Exclusive: Greece to repay first bailout loans by 2031, 10 years early
Summary
ATHENS, April 11 (Reuters) - Greece will pay off loans granted under the first of three debt-crisis bailouts by 2031, two government officials told Reuters, as the country seeks to lose its label as the most indebted country in the European Union.
The payments, which will come in 5-billion-euro ($5.7 billion) annual increments, will allow Greece to pay off the debt 10 years before the loans expire, the officials said on condition of anonymity.
The Greek economy is gradually rebounding from a 2009-2018 crisis that saw it nearly drop out of the euro zone and that triggered years of social unrest as ordinary citizens fought against austerity-induced cuts in wages and pensions.
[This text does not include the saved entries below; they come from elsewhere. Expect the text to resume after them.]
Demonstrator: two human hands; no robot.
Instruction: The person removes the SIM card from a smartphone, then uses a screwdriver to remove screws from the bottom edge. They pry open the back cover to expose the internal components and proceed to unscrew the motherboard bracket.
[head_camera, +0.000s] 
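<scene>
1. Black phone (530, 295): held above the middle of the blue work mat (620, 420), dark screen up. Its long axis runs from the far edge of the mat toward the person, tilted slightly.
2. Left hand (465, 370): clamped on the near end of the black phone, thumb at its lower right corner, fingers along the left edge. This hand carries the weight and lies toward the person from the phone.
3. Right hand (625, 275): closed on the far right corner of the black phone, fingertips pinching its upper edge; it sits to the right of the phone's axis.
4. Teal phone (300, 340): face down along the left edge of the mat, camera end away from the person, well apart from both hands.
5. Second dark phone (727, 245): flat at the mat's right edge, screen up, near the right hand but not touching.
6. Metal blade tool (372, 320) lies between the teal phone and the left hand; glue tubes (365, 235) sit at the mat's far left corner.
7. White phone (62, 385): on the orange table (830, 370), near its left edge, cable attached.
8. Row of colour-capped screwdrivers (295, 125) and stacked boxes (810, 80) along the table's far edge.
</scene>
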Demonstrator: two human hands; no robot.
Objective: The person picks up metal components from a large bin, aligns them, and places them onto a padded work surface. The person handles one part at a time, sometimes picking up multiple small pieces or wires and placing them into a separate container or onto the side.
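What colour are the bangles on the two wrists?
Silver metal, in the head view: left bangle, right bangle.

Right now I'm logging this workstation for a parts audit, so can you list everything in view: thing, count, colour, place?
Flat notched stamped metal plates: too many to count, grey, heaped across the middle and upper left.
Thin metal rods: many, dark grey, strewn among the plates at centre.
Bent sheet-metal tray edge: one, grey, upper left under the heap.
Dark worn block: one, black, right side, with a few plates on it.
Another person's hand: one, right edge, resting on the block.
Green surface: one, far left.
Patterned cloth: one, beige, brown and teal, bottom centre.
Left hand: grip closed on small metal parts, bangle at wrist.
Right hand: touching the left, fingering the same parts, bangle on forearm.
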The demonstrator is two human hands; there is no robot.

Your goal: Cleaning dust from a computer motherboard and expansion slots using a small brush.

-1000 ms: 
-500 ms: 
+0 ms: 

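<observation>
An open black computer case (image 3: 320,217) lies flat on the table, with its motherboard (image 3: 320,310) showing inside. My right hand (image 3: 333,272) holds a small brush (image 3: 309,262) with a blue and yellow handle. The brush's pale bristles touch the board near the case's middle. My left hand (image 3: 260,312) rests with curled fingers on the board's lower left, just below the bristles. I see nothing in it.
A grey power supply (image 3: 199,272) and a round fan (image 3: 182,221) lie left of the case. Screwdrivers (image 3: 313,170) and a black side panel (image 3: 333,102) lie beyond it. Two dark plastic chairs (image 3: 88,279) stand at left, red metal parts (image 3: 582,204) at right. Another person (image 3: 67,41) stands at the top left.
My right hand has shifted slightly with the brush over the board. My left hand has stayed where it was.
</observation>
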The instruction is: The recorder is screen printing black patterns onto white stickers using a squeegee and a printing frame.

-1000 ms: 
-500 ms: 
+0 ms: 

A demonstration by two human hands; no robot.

"Our aim is to fully repay, ten years earlier than scheduled, the rest of the loans from the first bailout which expire by 2041," said one of the officials. The source said that Greece will tap a 37 billion-euro cash buffer, proceeds from higher-than-projected primary surpluses and new bond issues to fund the repayments.
In an interview with Reuters, Finance Minister Kyriakos Pierrakakis did not comment on the specifics of the timing or the size of the yearly payments, but did acknowledge that loans would be paid back ahead of schedule.
"We are confident that this approach will enable Greece to shed the title of the most indebted EU country within the coming years," he said. "This is a realistic and achievable goal."
Greece's public debt, now the highest in the euro zone, is expected to drop below 140% by 2027, Pierrakakis said, without giving an exact figure.
Borrowing costs have fallen sharply since Greece regained investment grade status in 2023 and are now lower than Italy. The two officials said Greece's public debt is expected to drop to about 135% by 2027, potentially above Italy, whose debt is expected to rise to 138% of GDP in 2026.
Greece's crisis began in 2009 when the government discovered a giant hole in the country's finances, caused by decades of tax evasion and bloated public services.
As the crisis threatened to derail the EU economy, Greece received three bailouts from euro zone countries and the International Monetary Fund between 2010 and 2015, worth 280 billion euros. Greece paid off the IMF in 2022 and by the end of 2024 had paid off 22 billion euros of its 53-billion-euro first bailout. The rest will now be paid by 2031.
Many Greeks who lost everything in the crisis are still struggling with lower wages and inflation. But the economy has rebounded and the government expects 2.3% growth this year, twice the euro zone's average.
As the debt of major EU economies, including Germany and Italy, is rising in part due to increased defence spending, Greece has cut its debt burden by more than 50 percentage points since 2020, to 147% of GDP.
The second government official said that the debt will decline in 2024, as an absolute number, for the first time since it exited its third bailout, to 365.8 billion euros.